#### PROVIDED MATERIAL
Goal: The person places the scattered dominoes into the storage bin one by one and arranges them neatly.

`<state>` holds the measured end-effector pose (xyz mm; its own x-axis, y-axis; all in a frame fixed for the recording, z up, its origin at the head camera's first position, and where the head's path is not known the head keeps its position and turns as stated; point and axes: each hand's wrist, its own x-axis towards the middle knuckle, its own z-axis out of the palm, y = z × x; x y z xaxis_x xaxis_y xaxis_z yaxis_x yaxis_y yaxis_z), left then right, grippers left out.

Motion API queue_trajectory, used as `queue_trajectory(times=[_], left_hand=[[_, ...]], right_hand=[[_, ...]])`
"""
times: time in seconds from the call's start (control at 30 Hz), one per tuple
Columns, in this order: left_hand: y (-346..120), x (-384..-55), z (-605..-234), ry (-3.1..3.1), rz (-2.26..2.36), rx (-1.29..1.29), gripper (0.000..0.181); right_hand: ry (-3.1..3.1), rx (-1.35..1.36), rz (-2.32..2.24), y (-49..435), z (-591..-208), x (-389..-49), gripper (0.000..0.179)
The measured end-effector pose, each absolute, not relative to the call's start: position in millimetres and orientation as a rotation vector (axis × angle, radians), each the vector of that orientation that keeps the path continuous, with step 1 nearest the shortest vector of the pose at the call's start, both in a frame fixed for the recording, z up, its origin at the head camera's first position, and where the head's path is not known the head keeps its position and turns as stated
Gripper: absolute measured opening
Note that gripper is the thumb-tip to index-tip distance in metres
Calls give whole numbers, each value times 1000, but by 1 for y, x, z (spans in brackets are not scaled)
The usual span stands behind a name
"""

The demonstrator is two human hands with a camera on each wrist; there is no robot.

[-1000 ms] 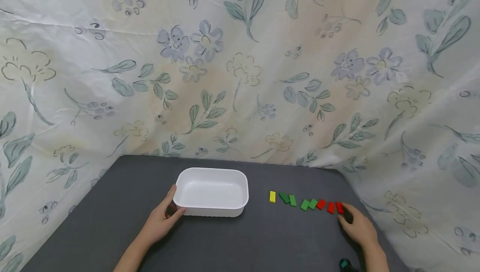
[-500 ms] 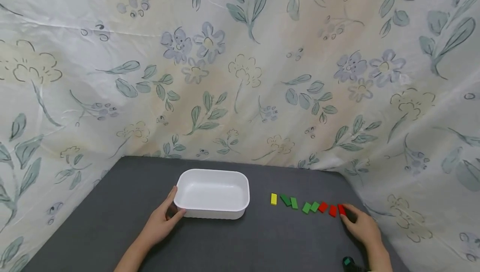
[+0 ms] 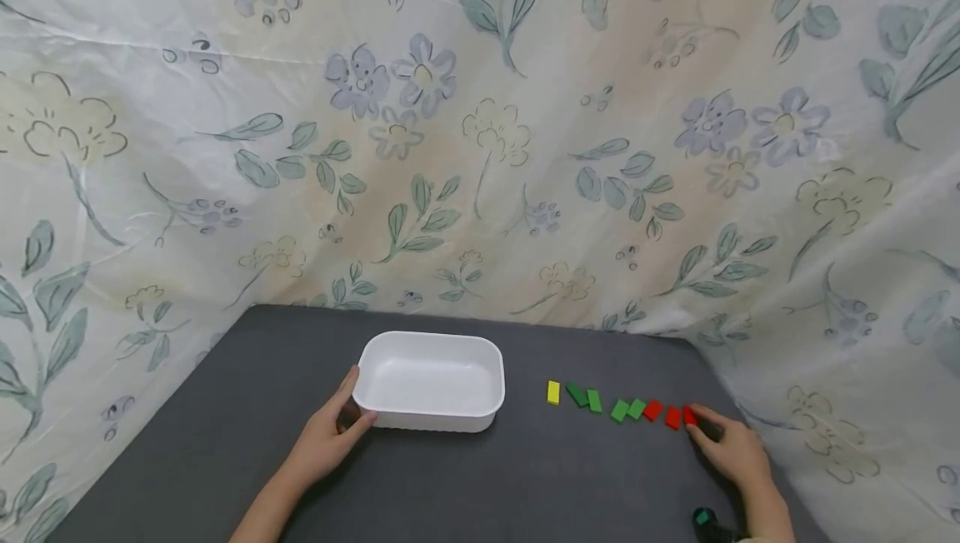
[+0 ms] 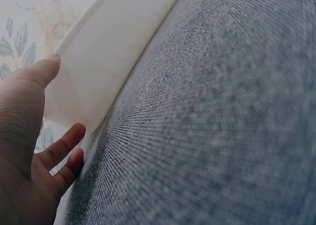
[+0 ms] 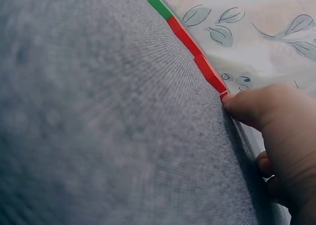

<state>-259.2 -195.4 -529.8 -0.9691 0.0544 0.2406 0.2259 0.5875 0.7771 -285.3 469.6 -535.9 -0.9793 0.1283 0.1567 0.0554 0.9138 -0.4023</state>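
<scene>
Head view: the left hand (image 3: 324, 435) is holding the near left corner of the white tray (image 3: 429, 385), thumb lying on the near wall, fingers reaching along the left side. Over on the right, the right hand (image 3: 735, 447) is pinching the end red block (image 3: 690, 415), narrow gap, block sitting right in it. It's at the far right of a bent row on the dark table (image 3: 487, 493): two more red blocks (image 3: 673, 417), then green blocks (image 3: 619, 410), then a yellow block (image 3: 553, 392).

Left wrist: the thumb is resting up by the tray's rim and the lower fingers are bending loosely. I'm guessing light, slightly flexy plastic, so the rim or a corner is where I'd be grabbing.

Right wrist: the thumb is touching the end red block, but the hand is hiding most of it, so can't tell how deep the grip's going. Probably light, stiff, tough, maybe a bit slick; I'd be pinching opposite edges.
</scene>
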Motion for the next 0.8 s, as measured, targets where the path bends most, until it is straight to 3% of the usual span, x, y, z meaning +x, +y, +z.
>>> queue_trajectory(times=[0.8], left_hand=[[-193, -259, -528, -2614, -1297, -221, 87]], right_hand=[[-2605, -231, 677, 454, -528, -281, 54]])
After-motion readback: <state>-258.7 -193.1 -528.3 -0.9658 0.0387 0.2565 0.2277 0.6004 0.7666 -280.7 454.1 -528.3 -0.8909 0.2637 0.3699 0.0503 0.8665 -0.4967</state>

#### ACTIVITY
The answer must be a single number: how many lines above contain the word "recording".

#### TASK ANSWER
2